BACKGROUND: In 1995 The Johns Hopkins Hospital in Baltimore convened an interdisciplinary task force to evaluate sedation practices, create a comprehensive set of sedation guidelines, and evaluate patient safety outcomes following guideline implementation. METHODOLOGY: Baseline data were collected on all procedures in which sedation was administered by a nonanesthesiologist for a 6-month period, using scanning technology to automate data entry. Sedation practices were reviewed, and four critical events were examined: unresponsiveness, obstructed airway, airway placement, and cardiopulmonary resuscitation (CPR). In 1998 data collection procedures were repeated to evaluate the impact of the guidelines on sedation practices and patient safety outcomes. RESULTS: In 1995 sedation practices varied, and one or more critical events occurred in 45 (1.4%) of 3,255 procedures. Steps taken included development and dissemination of a clinical sedation guideline, including monitoring criteria to guide nonanesthesiologists, and evaluation planning.
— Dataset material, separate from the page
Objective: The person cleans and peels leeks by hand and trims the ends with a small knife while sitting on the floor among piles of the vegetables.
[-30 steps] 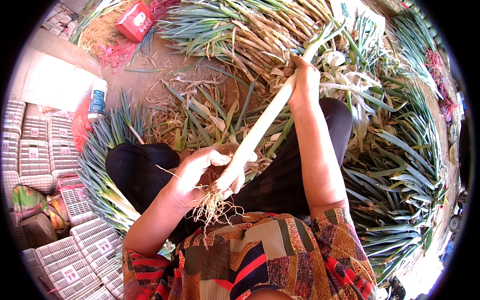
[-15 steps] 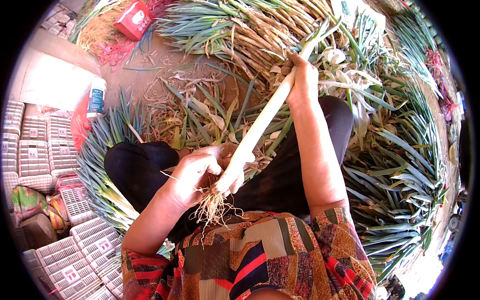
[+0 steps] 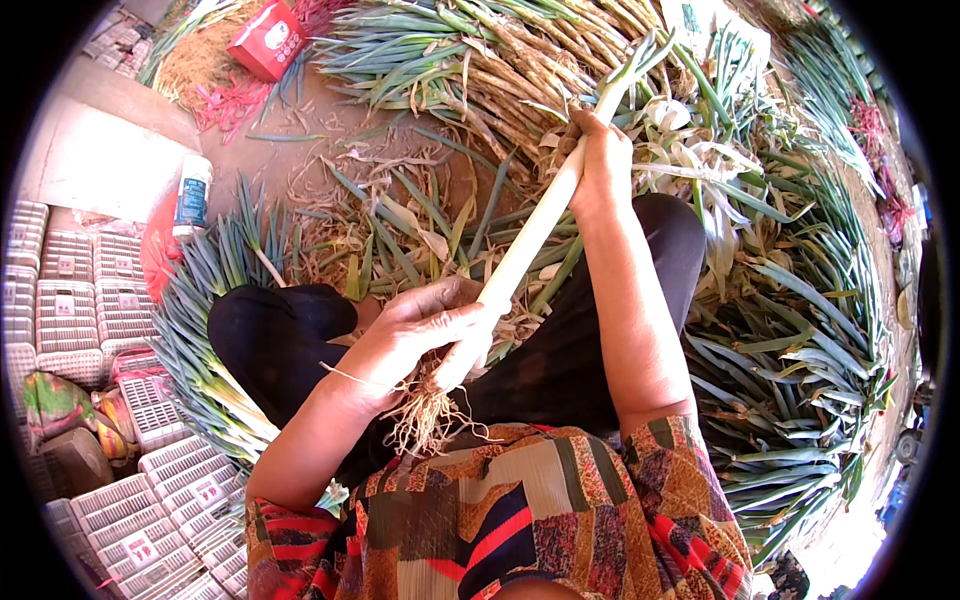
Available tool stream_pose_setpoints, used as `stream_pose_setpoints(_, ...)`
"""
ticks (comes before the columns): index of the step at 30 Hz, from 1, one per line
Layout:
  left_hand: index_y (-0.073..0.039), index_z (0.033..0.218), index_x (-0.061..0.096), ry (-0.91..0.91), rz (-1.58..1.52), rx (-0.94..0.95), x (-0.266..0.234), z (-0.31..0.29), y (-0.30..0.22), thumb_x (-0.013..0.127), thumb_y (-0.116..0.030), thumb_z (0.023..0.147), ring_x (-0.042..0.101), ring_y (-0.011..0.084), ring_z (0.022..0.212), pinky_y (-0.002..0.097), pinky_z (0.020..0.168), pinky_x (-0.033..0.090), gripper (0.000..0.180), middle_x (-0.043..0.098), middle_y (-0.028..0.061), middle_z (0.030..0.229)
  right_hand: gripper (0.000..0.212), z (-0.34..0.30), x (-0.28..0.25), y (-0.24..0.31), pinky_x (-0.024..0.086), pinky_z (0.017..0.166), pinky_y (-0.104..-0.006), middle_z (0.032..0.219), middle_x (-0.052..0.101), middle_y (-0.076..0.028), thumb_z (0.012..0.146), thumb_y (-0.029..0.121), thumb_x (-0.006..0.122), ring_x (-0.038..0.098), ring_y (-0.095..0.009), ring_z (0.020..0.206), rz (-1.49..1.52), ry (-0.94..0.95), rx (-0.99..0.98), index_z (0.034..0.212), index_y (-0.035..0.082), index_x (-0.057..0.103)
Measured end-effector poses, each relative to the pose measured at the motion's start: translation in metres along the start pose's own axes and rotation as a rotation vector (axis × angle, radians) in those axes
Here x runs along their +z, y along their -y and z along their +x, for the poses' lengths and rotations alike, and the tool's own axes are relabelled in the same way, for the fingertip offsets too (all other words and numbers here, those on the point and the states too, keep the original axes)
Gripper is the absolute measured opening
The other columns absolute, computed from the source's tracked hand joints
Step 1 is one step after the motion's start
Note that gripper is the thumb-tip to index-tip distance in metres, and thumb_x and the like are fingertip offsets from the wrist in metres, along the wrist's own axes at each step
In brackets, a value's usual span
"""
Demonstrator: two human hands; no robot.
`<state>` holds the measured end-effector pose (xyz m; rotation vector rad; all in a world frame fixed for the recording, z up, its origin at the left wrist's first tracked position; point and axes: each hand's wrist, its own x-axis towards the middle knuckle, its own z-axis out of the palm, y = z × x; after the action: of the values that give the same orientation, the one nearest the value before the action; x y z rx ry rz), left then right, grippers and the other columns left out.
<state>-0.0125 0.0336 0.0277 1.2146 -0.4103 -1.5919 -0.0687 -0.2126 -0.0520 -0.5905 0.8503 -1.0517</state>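
A long green onion (image 3: pixel 534 238) lies slantwise before me, its shaft pale and smooth, its green leaves at the far right end. Stringy roots (image 3: pixel 428 418) hang from its near end, over my patterned top. My left hand (image 3: pixel 425 325) is wrapped round the shaft just above the roots, thumb across the top. Farther up, near the leaves, my right hand (image 3: pixel 600 160) grips the same onion; its fingertips are partly hidden behind the shaft. Peeled leaves and husks (image 3: pixel 430 225) litter the ground beyond my left hand.
Unpeeled onions (image 3: pixel 520 75) are heaped at the far side. Green-leaved onions lie on my left (image 3: pixel 215 330) and in a big pile on my right (image 3: pixel 800 350). White plastic crates (image 3: pixel 140 520), a white bottle (image 3: pixel 192 195) and a red box (image 3: pixel 266 42) stand to the left.
My left hand has shifted slightly up the shaft from the roots, and its thumb now lies along the onion. My right hand has barely moved.
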Motion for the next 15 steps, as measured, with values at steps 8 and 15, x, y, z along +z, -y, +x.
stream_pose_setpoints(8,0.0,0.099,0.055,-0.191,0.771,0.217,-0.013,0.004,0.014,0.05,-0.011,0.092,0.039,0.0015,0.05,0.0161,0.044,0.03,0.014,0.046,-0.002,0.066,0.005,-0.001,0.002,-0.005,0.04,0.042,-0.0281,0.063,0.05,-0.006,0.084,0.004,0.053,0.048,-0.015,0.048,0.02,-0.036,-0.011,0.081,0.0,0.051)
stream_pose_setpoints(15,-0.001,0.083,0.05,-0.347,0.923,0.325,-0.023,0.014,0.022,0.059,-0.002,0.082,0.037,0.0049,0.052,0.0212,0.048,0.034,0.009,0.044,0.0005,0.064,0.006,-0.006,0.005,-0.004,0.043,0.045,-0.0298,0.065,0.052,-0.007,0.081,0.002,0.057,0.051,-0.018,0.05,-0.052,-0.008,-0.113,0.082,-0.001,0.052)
In 1998 sedation practices were more consistent. One or more critical events occurred in 50 (1.6%) of 3,134 procedures, representing a small increase in critical events from 1995. More events of unresponsiveness were identified, and no event required CPR. Although not statistically significant, this trend suggests that critical events were being identified earlier, preventing patients from progressing to a more serious event requiring CPR. Steps taken included further refinement of clinical practice guidelines and establishment of ongoing monitoring. CONCLUSIONS: Standardization of sedation practices is a complex and resource-intensive activity, requiring ongoing oversight and monitoring. Commitment from medical staff, nursing staff, and administration is essential to successful implementation of sedation guidelines.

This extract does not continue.